Hi I am trying to implement Sequence 2 Sequence model while implementing it I am facing the following error :
RuntimeError Traceback (most recent call last)
<ipython-input-12-cd1866fff827> in <module>()
----> 1 train(data1[0:10],data2[0:10],128,1,128,128,10000)
<ipython-input-6-2bf5208cf775> in train(data1, data2, embedding_size, n_layers, input_size, hidden_size, num_epochs)
33 enc.zero_grad()
34 dec.zero_grad()
---> 35 l.backward()
36 optimizer.step()
37
/usr/local/lib/python2.7/dist-packages/torch/autograd/variable.pyc in backward(self, gradient, retain_variables)
144 'or with gradient w.r.t. the variable')
145 gradient = self.data.new().resize_as_(self.data).fill_(1)
--> 146 self._execution_engine.run_backward((self,), (gradient,), retain_variables)
147
148 def register_hook(self, hook):
/usr/local/lib/python2.7/dist-packages/torch/nn/_functions/thnn/auto.pyc in backward(self, grad_output)
43
44 def backward(self, grad_output):
---> 45 input, target = self.saved_tensors
46 grad_input = grad_output.new().resize_as_(input).zero_()
47 getattr(self._backend, update_grad_input.name)(self._backend.library_state, input, target,
RuntimeError: Trying to backward through the graph second time, but the buffers have already been freed. Please specify retain_variables=True when calling backward for the first time.
Code:
import torch
import torch.optim as optim
from torch.autograd import Variable
import torch.nn as nn
import torch.nn.functional as F
class Encoder(nn.Module):
def __init__(self,vocab_size,embedding_size,n_layers,hidden_size):
super(Encoder,self).__init__()
self.embedding = nn.Embedding(vocab_size,embedding_size)

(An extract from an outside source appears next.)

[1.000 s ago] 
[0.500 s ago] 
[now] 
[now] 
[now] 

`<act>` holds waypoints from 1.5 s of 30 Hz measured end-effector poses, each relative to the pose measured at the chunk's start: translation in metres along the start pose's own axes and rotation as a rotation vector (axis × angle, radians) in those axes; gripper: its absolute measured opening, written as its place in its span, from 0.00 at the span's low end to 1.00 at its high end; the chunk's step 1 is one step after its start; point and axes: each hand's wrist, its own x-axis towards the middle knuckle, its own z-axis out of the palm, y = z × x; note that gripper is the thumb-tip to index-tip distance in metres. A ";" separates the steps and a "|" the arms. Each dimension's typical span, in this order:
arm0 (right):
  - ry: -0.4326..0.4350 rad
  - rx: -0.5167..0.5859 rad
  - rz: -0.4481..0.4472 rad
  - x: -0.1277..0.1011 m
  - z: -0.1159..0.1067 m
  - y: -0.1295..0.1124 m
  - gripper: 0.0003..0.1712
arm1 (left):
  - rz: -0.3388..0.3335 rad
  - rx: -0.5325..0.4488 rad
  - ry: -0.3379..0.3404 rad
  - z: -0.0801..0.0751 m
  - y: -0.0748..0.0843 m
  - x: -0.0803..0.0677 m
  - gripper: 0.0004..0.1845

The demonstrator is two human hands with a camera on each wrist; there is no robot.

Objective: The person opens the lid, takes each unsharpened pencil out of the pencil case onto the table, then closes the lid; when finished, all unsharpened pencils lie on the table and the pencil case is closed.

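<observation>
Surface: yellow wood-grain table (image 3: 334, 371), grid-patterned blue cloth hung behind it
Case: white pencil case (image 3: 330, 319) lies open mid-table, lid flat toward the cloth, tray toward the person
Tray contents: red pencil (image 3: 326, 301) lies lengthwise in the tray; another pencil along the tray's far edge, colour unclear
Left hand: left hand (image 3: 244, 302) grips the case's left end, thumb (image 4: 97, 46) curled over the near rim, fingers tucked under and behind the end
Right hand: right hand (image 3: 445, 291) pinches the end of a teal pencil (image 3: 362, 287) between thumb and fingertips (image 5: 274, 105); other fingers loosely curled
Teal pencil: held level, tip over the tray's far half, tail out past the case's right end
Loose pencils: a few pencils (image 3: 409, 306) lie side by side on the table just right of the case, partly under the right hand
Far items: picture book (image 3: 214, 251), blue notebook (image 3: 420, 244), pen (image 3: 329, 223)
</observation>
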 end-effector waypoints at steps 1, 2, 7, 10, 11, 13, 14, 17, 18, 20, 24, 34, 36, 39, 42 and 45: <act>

self.lstm = nn.LSTM(embedding_size,hidden_size,n_layers)
self.n_layers = n_layers
self.hidden_size = hidden_size
self.vocab_size = vocab_size
self.embedding_size = embedding_size
def init_hidden_cell(self):
hidden = (Variable(torch.randn(1,1,self.hidden_size)),Variable(torch.randn(1,1,self.hidden_size)))
return hidden
def forward(self,x):
vect = []
for i in xrange(len(x)):
vect.append(self.embedding(x[i].max(1)[1]))
hidden = self.init_hidden_cell()
output,hidden = self.lstm(torch.cat(vect),hidden)
return hidden
class Decoder(nn.Module):
def __init__(self,vocab_size,hidden_size,input_size,n_layers):
super(Decoder,self).__init__()
self.lstm = nn.LSTM(input_size,hidden_size,n_layers)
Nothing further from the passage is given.